From: Russell Coker <russell@coker.com.au>
To: ashford@whisperpc.com
Cc: linux-btrfs@vger.kernel.org
Subject: Re: ditto blocks on ZFS
Date: Wed, 21 May 2014 12:51:23 +1000 [thread overview]
Message-ID: <1795587.Ol58oREtZ7@xev> (raw)
In-Reply-To: <57f050e2a37907d810b40c5e115b28ff.squirrel@webmail.wanet.net>
On Tue, 20 May 2014 07:56:41 ashford@whisperpc.com wrote:
> 1. There will be more disk space used by the metadata. I've been aware
> of space allocation issues in BTRFS for more than three years. If the use
> of ditto blocks will make this issue worse, then it's probably not a good
> idea to implement it. The actual increase in metadata space is probably
> small in most circumstances.
Data, RAID1: total=2.51TB, used=2.50TB
System, RAID1: total=32.00MB, used=376.00KB
Metadata, RAID1: total=28.25GB, used=26.63GB
The above is my home RAID-1 array. It includes multiple backup copies of a
medium size Maildir format mail spool which probably accounts for a
significant portion of the used space, the Maildir spool has an average file
size of about 70K and lots of hard links between different versions of the
backup. Even so the metadata is only 1% of the total used space. Going from
1% to 2% to improve reliability really isn't a problem.

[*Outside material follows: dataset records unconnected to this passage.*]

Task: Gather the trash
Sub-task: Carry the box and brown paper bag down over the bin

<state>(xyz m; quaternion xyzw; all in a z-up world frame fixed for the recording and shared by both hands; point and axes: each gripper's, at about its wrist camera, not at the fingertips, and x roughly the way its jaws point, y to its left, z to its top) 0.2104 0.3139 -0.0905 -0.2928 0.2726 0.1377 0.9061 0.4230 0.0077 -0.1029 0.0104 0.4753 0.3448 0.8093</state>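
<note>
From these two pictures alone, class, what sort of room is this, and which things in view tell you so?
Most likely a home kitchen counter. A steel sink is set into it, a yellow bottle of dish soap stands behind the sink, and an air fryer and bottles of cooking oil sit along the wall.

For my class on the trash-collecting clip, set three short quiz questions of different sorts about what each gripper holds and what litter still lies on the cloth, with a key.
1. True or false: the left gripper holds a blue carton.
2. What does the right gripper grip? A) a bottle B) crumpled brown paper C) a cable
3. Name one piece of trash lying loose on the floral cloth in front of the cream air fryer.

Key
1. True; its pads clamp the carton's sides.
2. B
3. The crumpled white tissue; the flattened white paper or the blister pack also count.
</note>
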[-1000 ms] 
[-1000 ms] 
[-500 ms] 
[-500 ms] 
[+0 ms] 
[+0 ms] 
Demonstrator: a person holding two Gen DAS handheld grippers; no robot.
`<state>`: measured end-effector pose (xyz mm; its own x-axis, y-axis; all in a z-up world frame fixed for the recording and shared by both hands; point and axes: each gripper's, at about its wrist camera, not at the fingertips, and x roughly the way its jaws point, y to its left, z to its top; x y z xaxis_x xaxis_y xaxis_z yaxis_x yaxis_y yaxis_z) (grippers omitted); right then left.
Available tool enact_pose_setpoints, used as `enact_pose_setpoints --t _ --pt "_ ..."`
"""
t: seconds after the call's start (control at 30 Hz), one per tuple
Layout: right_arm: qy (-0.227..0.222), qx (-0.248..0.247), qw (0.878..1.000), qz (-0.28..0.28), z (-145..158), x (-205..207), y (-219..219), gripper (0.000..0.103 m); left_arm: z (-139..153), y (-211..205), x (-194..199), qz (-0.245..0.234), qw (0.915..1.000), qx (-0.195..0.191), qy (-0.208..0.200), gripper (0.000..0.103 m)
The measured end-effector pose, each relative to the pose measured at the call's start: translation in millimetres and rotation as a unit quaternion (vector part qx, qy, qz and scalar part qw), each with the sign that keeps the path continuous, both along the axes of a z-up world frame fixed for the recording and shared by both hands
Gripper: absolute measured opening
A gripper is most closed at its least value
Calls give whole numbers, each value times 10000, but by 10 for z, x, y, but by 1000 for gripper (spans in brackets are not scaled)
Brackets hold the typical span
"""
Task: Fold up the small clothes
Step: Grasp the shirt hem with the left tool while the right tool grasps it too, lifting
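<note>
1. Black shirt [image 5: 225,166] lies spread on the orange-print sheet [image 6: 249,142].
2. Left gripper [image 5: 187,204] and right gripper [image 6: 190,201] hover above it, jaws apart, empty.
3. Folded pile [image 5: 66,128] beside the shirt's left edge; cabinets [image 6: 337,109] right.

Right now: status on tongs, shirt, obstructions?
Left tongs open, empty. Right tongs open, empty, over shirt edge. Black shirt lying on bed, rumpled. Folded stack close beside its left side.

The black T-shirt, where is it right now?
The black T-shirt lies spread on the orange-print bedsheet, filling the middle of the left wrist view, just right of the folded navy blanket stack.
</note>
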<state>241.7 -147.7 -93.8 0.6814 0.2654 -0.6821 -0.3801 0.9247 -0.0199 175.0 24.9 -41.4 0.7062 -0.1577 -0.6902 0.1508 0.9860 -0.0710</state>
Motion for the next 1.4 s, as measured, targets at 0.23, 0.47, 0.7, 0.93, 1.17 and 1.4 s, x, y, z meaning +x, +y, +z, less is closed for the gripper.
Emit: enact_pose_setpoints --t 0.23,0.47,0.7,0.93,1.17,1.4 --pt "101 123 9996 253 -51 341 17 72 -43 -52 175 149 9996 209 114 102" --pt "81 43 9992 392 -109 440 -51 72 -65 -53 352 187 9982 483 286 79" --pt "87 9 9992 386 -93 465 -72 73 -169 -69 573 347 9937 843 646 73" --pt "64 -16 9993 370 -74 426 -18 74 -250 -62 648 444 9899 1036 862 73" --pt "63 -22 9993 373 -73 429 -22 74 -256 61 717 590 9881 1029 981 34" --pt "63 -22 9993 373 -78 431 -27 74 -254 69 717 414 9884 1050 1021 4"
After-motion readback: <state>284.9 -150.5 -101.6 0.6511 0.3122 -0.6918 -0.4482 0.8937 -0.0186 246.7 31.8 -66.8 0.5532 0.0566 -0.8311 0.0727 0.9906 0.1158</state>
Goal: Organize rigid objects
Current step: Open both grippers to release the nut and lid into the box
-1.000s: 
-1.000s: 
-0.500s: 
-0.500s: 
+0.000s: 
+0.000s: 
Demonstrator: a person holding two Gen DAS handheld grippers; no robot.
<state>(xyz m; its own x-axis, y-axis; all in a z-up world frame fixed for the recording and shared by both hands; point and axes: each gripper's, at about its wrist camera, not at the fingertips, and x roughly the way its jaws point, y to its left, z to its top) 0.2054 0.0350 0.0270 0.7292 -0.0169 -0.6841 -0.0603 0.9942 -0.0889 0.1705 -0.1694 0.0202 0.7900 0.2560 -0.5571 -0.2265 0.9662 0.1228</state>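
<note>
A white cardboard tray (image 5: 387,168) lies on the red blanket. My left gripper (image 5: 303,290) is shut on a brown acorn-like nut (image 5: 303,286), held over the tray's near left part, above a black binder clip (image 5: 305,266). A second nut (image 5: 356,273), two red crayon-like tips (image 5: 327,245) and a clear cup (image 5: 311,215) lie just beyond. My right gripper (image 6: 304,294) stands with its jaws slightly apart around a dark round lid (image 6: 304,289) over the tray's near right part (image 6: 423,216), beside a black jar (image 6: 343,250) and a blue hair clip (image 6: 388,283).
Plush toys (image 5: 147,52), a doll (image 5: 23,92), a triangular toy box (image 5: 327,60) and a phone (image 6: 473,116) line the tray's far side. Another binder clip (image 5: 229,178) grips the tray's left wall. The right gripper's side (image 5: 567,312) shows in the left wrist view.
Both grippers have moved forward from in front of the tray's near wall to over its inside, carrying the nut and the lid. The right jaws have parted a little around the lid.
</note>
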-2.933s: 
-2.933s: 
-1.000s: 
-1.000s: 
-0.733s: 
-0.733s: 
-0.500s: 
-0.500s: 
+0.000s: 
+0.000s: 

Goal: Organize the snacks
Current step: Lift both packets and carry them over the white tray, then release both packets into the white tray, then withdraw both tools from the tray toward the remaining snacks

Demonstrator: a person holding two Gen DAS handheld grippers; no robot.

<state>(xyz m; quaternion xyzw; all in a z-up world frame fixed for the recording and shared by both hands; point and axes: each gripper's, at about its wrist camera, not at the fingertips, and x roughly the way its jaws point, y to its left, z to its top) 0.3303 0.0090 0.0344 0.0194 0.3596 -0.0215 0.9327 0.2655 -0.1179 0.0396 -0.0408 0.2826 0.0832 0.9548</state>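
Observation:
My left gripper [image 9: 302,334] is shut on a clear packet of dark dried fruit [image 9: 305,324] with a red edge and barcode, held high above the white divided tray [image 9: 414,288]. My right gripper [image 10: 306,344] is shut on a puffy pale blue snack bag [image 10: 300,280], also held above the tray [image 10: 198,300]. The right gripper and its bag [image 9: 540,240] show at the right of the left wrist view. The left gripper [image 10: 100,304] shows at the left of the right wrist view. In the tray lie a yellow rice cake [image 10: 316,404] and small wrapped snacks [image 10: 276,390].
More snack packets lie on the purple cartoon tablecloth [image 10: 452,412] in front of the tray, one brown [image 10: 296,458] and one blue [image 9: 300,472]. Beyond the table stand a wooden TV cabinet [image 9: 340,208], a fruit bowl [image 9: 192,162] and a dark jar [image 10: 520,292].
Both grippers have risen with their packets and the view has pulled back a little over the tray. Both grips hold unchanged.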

Data, RAID1: total=140.00GB, used=139.60GB
System, RAID1: total=32.00MB, used=28.00KB
Metadata, RAID1: total=4.00GB, used=2.97GB
Above is a small Xen server which uses snapshots to backup the files for Xen
block devices (the system is lightly loaded so I don't use nocow) and for data
files that include a small Maildir spool. It's still only 2% of disk space
used for metadata, again going from 2% to 4% isn't going to be a great
problem.
> 2. Use of ditto blocks will increase write bandwidth to the disk. This
> is a direct and unavoidable result of having more copies of the metadata.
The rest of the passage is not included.